Reckoning and Connection in a Time of Collective Alienation and Grief.
I am starting this on the brink of Monday, January 20th—a day that feels heavy with anticipation. Tomorrow, the country gathers for a rite of passage, the inauguration. It’s a ceremony we repeat every four years, but this one feels different. It feels less like a celebration and more like a reckoning—a reckoning with the fractures in who we are and what we’ve become.
This week, I’ve been sitting with the weight of how this system dehumanizes us—how it others us. It strikes me how much we have to fight to feel seen, heard, and connected under these conditions. In many ways, this fight mirrors struggles from childhood, where survival often meant distancing ourselves from pain, from parts of who we are.
Lately, I’ve been trying to slow down. I’ve started writing down my dreams each morning, waking up with the intention of capturing what lingers in that quiet space between sleep and waking. I recite the Serenity Prayer in my head, asking for guidance from something greater than myself. Writing this post feels like an extension of that practice—letting the words flow, speaking from the heart instead of overthinking or holding back.
After my last post, where I shared openly about my eating disorder, I felt vulnerable but not buried in the shame I feared. Naming the shame gave me room to notice what it was pushing away. I’m learning that healing requires these moments of exposure—of saying the thing that feels most tender and finding, in the process, that I can hold it.
So, here too, I want to open up space for something vulnerable: my complicated relationship with this country. It feels raw to call it “my country” because belonging here has never been simple for me. I came to the U.S. at 12, to a mostly white community, where I felt like an outsider. I hated myself for standing out—for not being lighter, for not having blue eyes, for being “other.” I carried shame for my father, who was undocumented, and for all the ways I thought we didn’t belong.
The systemic dehumanization I see today echoes those early wounds. It reminds me how I learned to disconnect from parts of myself that felt threatened—to survive by shrinking. And I can’t help but wonder how many of us are carrying that same strategy, shaped by a world that draws boundaries around who is deserving and who isn’t.
This week, the quiet feels like collective grief—a mourning of the dream of America as something inclusive, something expansive. It’s a reckoning with how narrow the definition of “American” has become. During grad school, I studied how countries define their social contracts—how they decide who deserves care, resources, and dignity. One factor stood out: countries with more homogeneity often have broader social safety nets. But in diverse populations, those boundaries of who is deserving become tighter, more rigid.
That’s what I feel now: the tightening of those boundaries. The people drawing them are shrinking the idea of who counts, who belongs, who gets to call this place home. But I ask you—what does it mean to you to be American? And do the ones defining this title truly embody it?

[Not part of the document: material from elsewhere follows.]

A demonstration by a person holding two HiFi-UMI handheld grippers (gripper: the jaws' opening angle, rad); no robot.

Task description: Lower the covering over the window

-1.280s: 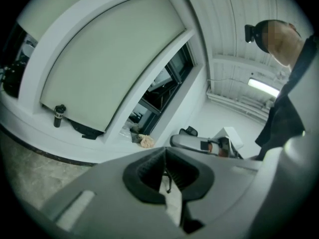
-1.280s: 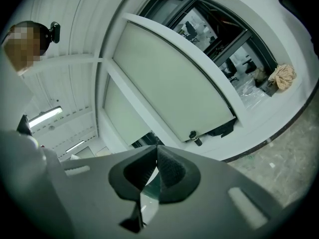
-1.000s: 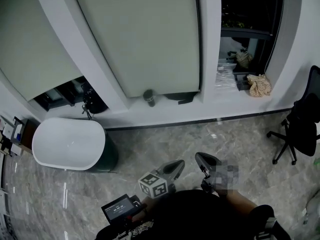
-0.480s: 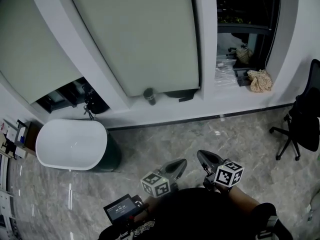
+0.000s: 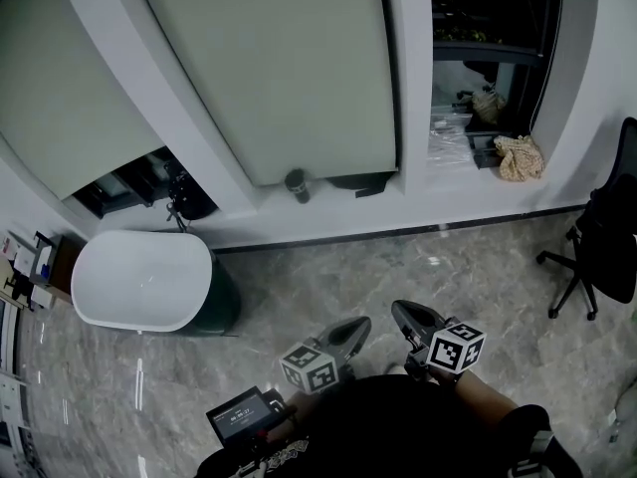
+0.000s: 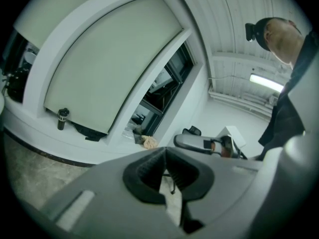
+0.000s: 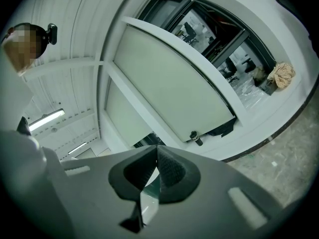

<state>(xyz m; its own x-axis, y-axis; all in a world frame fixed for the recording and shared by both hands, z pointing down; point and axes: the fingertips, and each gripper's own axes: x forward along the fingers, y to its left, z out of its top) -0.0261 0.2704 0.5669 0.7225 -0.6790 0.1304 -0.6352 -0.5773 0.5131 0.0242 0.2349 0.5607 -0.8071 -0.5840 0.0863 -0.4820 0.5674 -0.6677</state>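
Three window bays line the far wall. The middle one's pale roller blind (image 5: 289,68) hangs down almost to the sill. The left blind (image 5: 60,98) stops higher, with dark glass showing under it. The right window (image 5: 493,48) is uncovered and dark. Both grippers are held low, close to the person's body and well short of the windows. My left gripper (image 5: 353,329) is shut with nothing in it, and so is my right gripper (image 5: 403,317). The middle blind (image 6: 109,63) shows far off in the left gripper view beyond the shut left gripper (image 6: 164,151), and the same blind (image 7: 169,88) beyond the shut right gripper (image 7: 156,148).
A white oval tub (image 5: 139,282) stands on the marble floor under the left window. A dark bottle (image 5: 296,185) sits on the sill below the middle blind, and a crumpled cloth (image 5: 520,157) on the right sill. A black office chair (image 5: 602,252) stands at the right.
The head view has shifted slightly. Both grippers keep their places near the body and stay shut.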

I spent much of my twenties working for environmental groups, attending marches, and volunteering for farmworker organizations. Back then, I felt connected to something larger, shoulder to shoulder with others striving for justice. But as I started my own family and built my career, I moved away from that activism. Now, I feel called back to it—not necessarily in the same form, but in some way that allows me to share grief, to hold space for connection, and to resonate with the pain of others.
Because that’s what we need, isn’t it? To grieve together, to listen deeply, to let our pain call us into action. I don’t have all the answers, but I believe in the power of naming what hurts and letting that be the starting point for change.
Adrienne Rich’s words have been on my mind this week. She writes:
There's a place between two stands of trees where the grass grows uphill
and the old revolutionary road breaks off into shadows
near a meeting-house abandoned by the persecuted
who disappeared into those shadows.…This isn’t a Russian poem, this is not somewhere else but here,
our country moving closer to its own truth and dread,
its own ways of making people disappear.
Rich reminds us that to reckon with this country, we have to face its ghosts, its truths, and its shadows. It’s not an easy process, but it’s a necessary one.
This is an adolescent country, still stumbling through questions of identity and worth. But I wonder—can we, the people, redefine what it means to belong here? Can we widen the boundaries of who is deserving, of who gets to call this place home?
The answers won’t come from one administration or even one lifetime. But maybe they start here—with us, listening, grieving, and imagining a better way forward.